The stock market has shown about as much steadfastness and clarity lately as a policy speech from Janet Yellen. Too bad all the markets seem to live for any more is to channel the Fed’s inner egghead. When Yellen says ‘Osduifhsd!’ investors say, ‘How high’? And when she says ‘Blufum doozney, tachak,’ the mosquito-brained slackers who package and regurgitate the news dutifully interpret this gibberish as meaning she intends to tighten. Too bad an inscrutable phrase or two from Yellen invariably moves markets, since that obliges us to take all of her wily blather seriously. Having a Fed chairman around to “explain” monetary policy should never be less than entertaining, as Greenspan demonstrated time and again. Recall that, with his PhD in economics, he habitually referred to inflated home prices as “wealth,” and ballyhooed a supposed capital investment boom at a time when household savings growth was negative. This was hubris enough to further blacken the name of the already dismal science. The world would arguably be better off if Greenspan had stuck with the saxophone and worked the Catskills rather than the lobbies of power.
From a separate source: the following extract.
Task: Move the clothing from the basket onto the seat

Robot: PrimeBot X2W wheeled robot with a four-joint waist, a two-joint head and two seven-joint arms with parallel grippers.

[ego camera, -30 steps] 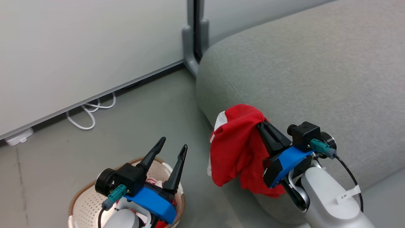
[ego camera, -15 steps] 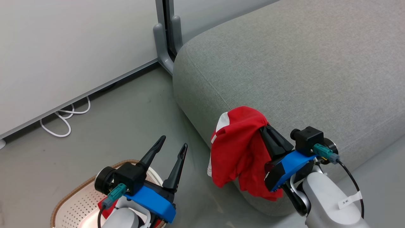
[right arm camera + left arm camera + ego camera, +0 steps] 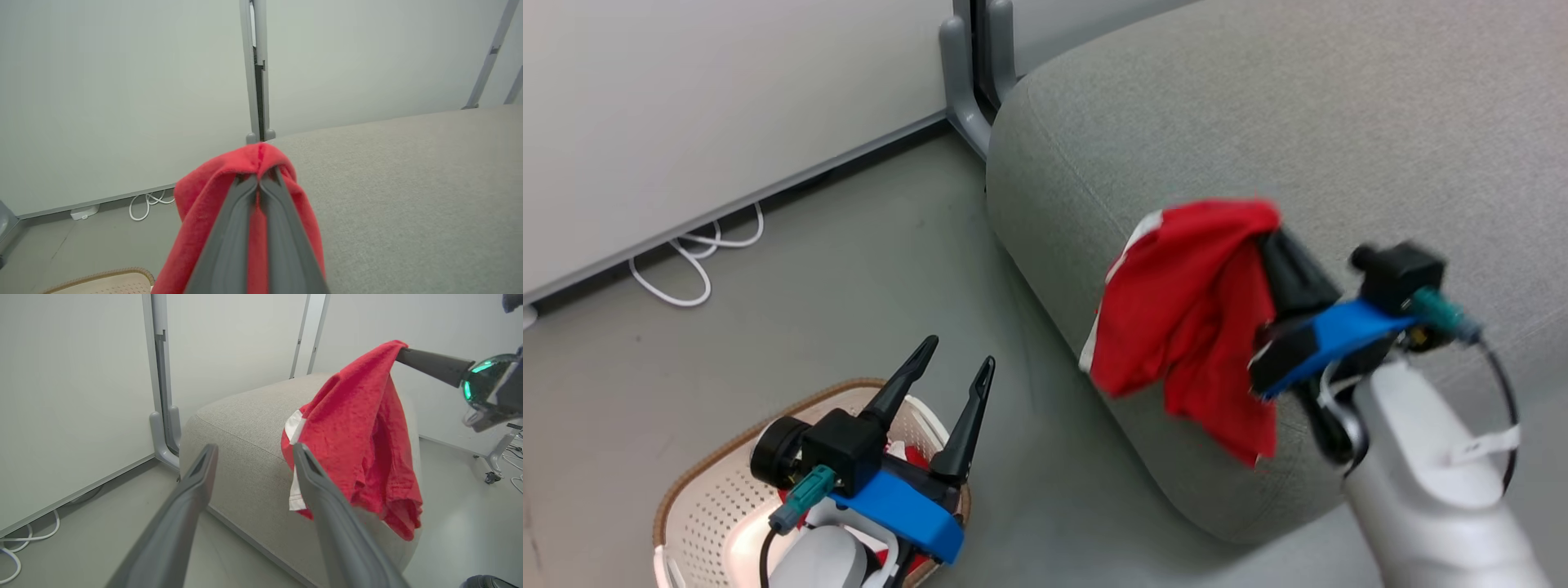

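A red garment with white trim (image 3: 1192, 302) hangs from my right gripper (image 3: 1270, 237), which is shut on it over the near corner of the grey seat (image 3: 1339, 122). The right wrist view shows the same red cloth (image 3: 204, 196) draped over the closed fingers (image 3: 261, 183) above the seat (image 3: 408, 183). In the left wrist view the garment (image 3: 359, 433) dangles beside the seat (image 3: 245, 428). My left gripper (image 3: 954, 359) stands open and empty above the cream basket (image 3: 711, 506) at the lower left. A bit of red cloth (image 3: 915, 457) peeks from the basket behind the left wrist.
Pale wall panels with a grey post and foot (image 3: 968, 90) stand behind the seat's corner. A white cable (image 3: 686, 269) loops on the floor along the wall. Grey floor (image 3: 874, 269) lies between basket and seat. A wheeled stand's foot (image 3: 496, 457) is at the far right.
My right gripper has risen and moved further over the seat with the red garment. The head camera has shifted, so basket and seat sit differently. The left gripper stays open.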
Alas, Easy Al found a worthy successor in Helicopter Ben, who honored the central bank’s hallowed tenet of enriching bankers and paper-shufflers like Carl Icahn at the expense of the rest of us – and of beating up on certain investables such as gold, which refuses to be cowed or fooled by the Fed’s cynical duplicity. And now comes Yellen, who gave her first policy speech last week, to the detriment of bullion investors around the world. Whatever it was she said, listeners might have interpreted it in a half-dozen ways. Leave it to the Street to infer hawkishness – and down came stocks and gold.
4.25% ‘Mortgage Alert’
Let me reassure you: actual Fed tightening is about as likely as a Martian invasion. I’ve said that before, and I don’t regard the so-called taper as having impaired my logic. Yes, the Fed has announced reductions amounting so far to $20 billion a month in its purchases of Treasurys and mortgage-backed securities. However, compare this piddling sum to the manifestly un-tapered global market in derivatives: $1 quadrillion and counting, according to estimates that are probably conservative. If and when tightening finally occurs, it will not be because of Fed policy, but because market forces that have been absent or at least suppressed for more than 20 years have returned with a vengeance. Meanwhile, if you want to set an alert, use a spike in 30-year mortgages to 4.25%. Now that would reflect tightening worth the name. It will also spell the beginning of the end for the massive financial hoax that has sustained the global economy since the S&L bailout of the early 1990s.